Examples of commercially available resin emulsions include microgel E-1002, E-5002 (styrene-acrylic resin emulsion, manufactured by Nippon Paint Co., Ltd.), Boncoat 4001 (acrylic resin emulsion, manufactured by Dainippon Ink & Chemicals, Inc.). Boncoat 5454 (styrene-acrylic resin emulsion, manufactured by Dainippon Ink & Chemicals, Inc.), SAE-1014 (styrene-acrylic resin emulsion, manufactured by Nippon Zeon Co., Ltd.), Cybinol SK-200 (acrylic resin emulsion, Seiden) Chemical Co., Ltd.), Primal AC-22, AC-61 (acrylic resin emulsion, manufactured by Rohm and Haas), Nanoacryl SBCX-2821, 3689 (acrylic silicone resin emulsion, Toyo Ink Manufacturing Co., Ltd.) Company Ltd.), # 3070 (methyl methacrylate polymer resin emulsion, manufactured by Mikuni Color Ltd.).

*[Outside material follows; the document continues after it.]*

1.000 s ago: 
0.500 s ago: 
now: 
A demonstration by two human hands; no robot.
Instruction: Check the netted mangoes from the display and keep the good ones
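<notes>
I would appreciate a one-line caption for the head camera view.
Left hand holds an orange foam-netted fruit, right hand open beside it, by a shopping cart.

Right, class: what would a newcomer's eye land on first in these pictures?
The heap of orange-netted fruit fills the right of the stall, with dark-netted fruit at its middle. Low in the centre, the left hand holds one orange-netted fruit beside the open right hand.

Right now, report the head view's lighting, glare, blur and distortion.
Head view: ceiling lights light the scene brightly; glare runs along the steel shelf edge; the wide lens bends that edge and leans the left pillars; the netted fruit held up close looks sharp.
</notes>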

  The addition amount of the resin fine particle component in the resin emulsion in the ink is preferably 0.1 to 50% by mass, more preferably 0.5 to 20% by mass, and still more preferably 1 to 10% by mass. If the addition amount is less than 0.1% by mass, the effect of improving clogging resistance and ejection stability may not be sufficient, and if it exceeds 50% by mass, the storage stability of the ink may be reduced. There is.

  Examples of antiseptic / antifungal agents include 1,2-benzisothiazolin-3-one, sodium dehydroacetate, sodium sorbate, sodium 2-pyridinethiol-1-oxide, sodium benzoate, sodium pentachlorophenol, etc. Is mentioned.

  The pH adjuster is not particularly limited as long as the pH can be adjusted to 7 or more without adversely affecting the ink, and any substance can be used according to the purpose.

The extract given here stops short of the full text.